Monday, January 25, 2010

Honesty is the Best Policy

You don't need to tell me how frustrating it is to find a job when you have a J.D. When you throw in the lousy economy and the fact that I'd like to find a somewhat respectable non-legal position (for which I'm supposedly "overqualified"), the situation is downright maddening.

I've written before about the great dilemma: whether to remove the JD and have a gap in experience on your resume or keep it on and be dismissed as over-educated before you can even get an interview.

This isn't a pretty choice, and veering in either direction can leave you unemployed and without any interviews. It's particularly bad if all of your professional experience is law related. I can imagine that if you've actually worked in law for a few years, dropping your JD, etc. from your resume isn't even an option anymore.

This situation leaves the job applicant with a strong temptation to lie. I've joked about this in the past, but it was only a joke. Lying on your resume is a bad idea.

This doesn't mean you can't skillfully market yourself. Only including relevant education and work experience (as long as it's labeled as such) is fine. After all, if you have a computer science degree and you're applying for a programming job, why include the JD if it's not at all relevant? If you were treasurer of both a controversial political club on campus and later the treasurer of your student government, you may want to include the club only if you're looking to work for a like minded organization and just mention your time as student body treasurer for all other positions.

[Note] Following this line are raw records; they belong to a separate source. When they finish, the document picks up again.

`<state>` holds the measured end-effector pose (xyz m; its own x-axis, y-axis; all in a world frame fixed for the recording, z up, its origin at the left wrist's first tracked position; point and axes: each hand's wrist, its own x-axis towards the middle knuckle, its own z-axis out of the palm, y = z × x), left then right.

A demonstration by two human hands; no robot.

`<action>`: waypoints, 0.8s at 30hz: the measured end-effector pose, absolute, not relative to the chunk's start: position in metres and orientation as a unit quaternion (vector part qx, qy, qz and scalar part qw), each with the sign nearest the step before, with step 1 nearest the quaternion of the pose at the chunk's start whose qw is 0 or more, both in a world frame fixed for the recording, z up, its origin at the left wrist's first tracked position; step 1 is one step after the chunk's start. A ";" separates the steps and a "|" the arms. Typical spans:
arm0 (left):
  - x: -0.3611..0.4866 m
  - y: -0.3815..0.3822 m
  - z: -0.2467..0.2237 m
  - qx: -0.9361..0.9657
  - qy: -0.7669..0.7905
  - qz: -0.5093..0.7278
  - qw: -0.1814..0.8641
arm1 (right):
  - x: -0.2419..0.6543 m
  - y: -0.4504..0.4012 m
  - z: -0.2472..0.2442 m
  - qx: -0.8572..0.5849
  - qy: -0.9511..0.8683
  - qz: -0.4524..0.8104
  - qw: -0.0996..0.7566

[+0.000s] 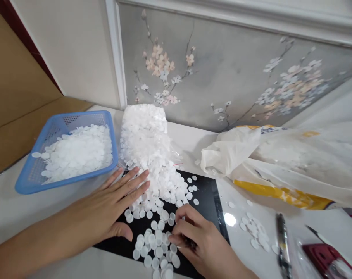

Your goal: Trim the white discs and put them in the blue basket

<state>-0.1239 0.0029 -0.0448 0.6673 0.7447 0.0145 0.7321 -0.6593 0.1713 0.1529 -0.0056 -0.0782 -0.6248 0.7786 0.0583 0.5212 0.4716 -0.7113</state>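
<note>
My left hand (114,205) lies flat with fingers spread, its fingertips at the left edge of a large pile of white translucent discs (167,182). The discs spill from a clear plastic bag (144,124) onto a black board (205,190). My right hand (193,236) is curled over the board, with its fingertips at the right side of a smaller group of discs (155,248) near the front edge. Something dark shows under its fingers, too hidden to make out.
A blue basket (114,151) holding many white discs stands at the left. To the right are a white and yellow plastic bag (240,155), loose discs (254,230), a pen-like tool (283,244) and a dark red object (324,255). A flowered panel (222,69) rises behind.
</note>
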 end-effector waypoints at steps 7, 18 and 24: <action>-0.120 -0.028 -0.067 0.919 0.375 0.013 0.122 | 0.153 -0.002 -0.073 -0.434 -0.813 0.338 0.194; -0.120 -0.033 -0.051 0.892 0.354 -0.050 0.277 | 0.147 -0.011 -0.089 -0.319 -0.886 0.268 0.204; -0.140 -0.029 -0.045 0.877 0.425 -0.018 0.223 | 0.144 -0.003 -0.075 -0.419 -0.850 0.279 0.154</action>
<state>-0.1401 -0.0288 -0.0451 0.6388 0.7369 -0.2211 0.7529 -0.5397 0.3766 0.1444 -0.0032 -0.0753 -0.6010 0.7988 0.0292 0.6266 0.4935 -0.6032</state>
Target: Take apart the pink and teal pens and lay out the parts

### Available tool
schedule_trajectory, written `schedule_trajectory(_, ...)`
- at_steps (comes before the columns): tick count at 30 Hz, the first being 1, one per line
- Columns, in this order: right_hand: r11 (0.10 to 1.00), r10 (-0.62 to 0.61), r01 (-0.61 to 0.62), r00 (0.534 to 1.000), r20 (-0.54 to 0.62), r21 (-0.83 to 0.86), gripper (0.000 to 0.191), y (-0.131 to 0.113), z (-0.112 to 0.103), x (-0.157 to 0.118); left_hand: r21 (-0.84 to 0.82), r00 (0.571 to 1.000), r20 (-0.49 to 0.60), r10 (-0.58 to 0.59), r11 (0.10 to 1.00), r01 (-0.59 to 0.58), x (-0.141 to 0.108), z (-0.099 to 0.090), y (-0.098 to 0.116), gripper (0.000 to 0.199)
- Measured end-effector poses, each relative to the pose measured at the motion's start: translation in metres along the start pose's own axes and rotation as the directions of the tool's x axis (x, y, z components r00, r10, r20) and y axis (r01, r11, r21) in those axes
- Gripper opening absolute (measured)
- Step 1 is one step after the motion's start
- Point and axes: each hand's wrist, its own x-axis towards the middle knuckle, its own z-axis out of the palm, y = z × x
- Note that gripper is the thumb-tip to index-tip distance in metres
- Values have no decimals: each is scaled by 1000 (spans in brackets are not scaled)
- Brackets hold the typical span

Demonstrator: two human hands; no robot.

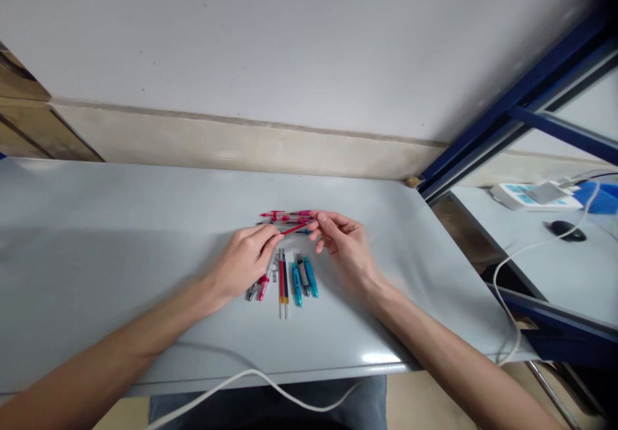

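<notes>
Seen from above, a person's two bare forearms reach in from the lower corners over a pale grey counter and converge near its middle. The left forearm slants up and to the right; its hand, the left hand, is turned back upward, fingers curled under, with thumb and forefinger pinching one end of a slim red stick. The stick sits between the two hands, above the counter, tilted slightly up toward the right. The right forearm slants up and to the left. The right hand is turned thumb side up, fingers bent and loosely parted, with thumb and forefinger at the stick's other end; whether they grip it, I cannot tell.

Just beyond the stick lies a row of pink and clear pens, partly hidden by the hands. Nearer the person, side by side, are clear barrels with a pink part, a red refill, a dark refill, a grey grip piece and two blue pieces.
</notes>
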Motion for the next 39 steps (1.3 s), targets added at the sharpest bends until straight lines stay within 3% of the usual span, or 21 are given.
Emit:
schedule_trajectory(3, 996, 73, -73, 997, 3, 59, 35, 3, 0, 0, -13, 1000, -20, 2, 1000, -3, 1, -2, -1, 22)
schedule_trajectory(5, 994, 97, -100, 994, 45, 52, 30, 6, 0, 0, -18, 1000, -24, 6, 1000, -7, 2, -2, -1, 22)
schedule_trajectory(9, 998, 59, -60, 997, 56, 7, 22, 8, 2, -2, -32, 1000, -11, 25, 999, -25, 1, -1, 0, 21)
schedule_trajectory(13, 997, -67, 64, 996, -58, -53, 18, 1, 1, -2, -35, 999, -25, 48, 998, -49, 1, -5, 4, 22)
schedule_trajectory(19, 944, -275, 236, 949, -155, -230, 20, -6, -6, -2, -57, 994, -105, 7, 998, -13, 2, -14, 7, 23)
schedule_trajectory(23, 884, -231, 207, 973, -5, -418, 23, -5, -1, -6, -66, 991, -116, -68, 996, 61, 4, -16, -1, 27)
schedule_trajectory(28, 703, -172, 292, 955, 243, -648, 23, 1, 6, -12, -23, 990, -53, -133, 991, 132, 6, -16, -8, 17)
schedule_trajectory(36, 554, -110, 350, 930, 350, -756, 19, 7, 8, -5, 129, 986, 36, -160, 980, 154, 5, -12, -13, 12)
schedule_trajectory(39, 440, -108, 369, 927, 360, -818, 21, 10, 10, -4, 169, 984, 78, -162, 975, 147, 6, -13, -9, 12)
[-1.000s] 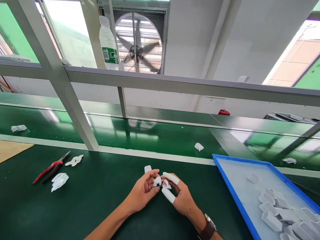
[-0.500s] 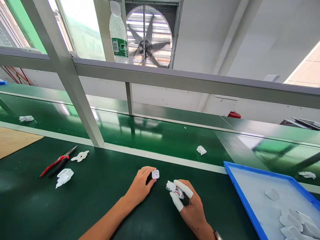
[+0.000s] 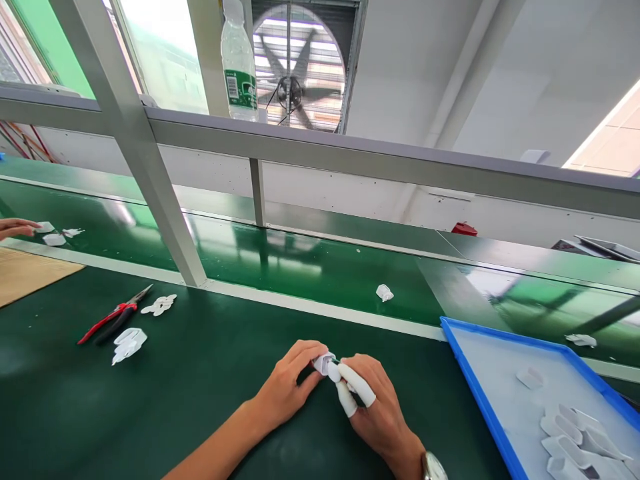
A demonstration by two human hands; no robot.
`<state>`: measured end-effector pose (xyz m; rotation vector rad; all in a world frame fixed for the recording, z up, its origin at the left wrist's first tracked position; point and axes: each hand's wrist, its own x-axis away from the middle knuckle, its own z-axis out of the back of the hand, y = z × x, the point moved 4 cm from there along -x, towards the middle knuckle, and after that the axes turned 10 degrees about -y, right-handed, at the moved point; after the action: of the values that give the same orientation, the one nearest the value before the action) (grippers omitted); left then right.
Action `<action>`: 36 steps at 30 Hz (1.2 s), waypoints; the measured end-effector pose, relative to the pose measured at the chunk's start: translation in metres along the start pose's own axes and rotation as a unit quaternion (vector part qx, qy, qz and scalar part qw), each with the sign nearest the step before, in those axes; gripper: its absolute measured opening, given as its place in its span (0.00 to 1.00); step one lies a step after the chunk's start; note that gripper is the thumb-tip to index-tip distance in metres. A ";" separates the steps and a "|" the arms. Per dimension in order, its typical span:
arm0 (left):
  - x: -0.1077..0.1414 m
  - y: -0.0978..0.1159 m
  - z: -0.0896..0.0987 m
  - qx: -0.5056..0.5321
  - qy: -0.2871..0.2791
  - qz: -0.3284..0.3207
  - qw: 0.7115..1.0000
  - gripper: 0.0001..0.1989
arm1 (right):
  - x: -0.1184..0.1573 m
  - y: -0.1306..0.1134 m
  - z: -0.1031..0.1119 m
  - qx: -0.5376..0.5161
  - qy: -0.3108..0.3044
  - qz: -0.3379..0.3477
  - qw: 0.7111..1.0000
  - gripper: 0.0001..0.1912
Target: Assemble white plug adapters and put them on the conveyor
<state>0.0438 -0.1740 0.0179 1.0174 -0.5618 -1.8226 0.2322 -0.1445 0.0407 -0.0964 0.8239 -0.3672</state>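
My left hand (image 3: 293,383) pinches a small white plastic housing (image 3: 323,363) between thumb and fingers, its open end facing right. My right hand (image 3: 377,407), with white finger cots on thumb and index finger, is closed on a small white part with a circuit board (image 3: 335,372). In the earlier frame this part shows a green board edge and thin red wires; now the fingers mostly cover it. The part meets the mouth of the housing; how far inside it sits cannot be seen. Both hands are just above the dark green table mat (image 3: 225,373).
Red-and-black pliers (image 3: 117,317) lie at left beside white plastic pieces (image 3: 129,345). A blue-rimmed tray (image 3: 473,387) at right holds several white shells. Beyond runs a green conveyor belt (image 3: 300,257) with scattered white parts; another person's hand (image 3: 17,228) reaches in at far left.
My right hand has brought the circuit-board part left to the housing, which has turned toward it. White parts on the belt have shifted left. Another person's hand has appeared at far left.
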 end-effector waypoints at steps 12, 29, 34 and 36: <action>0.001 0.005 -0.001 -0.020 -0.033 -0.004 0.999 0.16 | 0.004 0.000 -0.002 0.027 -0.023 -0.003 0.999 0.29; -0.001 0.011 -0.001 0.005 -0.038 0.009 0.999 0.17 | -0.003 -0.002 0.004 0.005 -0.008 -0.016 1.000 0.30; -0.001 0.012 0.000 0.014 -0.041 0.005 0.999 0.16 | -0.001 0.000 0.001 0.002 -0.018 -0.025 1.000 0.29; -0.001 0.013 0.000 0.016 -0.046 0.004 0.999 0.16 | -0.001 0.001 0.000 0.004 -0.020 -0.026 0.999 0.28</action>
<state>0.0506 -0.1786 0.0275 0.9549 -0.6515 -1.8660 0.2319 -0.1433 0.0418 -0.1181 0.7810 -0.4170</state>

Lying, however, will get you into trouble. Interviewers may eventually push you to bring up your JD or any other aberrations they see in your resume. If they do, be honest and explain away these issues as best you can. (I provide a hint for dealing with the JD in the post I linked to above.)

Moreover, lying out of the gate is even a worse idea. Once you go down that road it'll be hard to stop yourself before you're caught. What are you going to do, extend the date for which you worked for a company through law school? What if they call your former employer? Not only will you be busted by the potential employer to which you're applying, you'll ruin your good name with (and likely future references from) your former employer as well.

Are you going to make up a job? Do you plan to give your friend a cell phone and ask her to greet everyone with "Vandelay Industries!"when it rings? (This didn't work out too well for George Constanza.) This is the age of the internet; are you going to build a fake website for your fake company? Don't even think about using a real company when all of their contact information is available online.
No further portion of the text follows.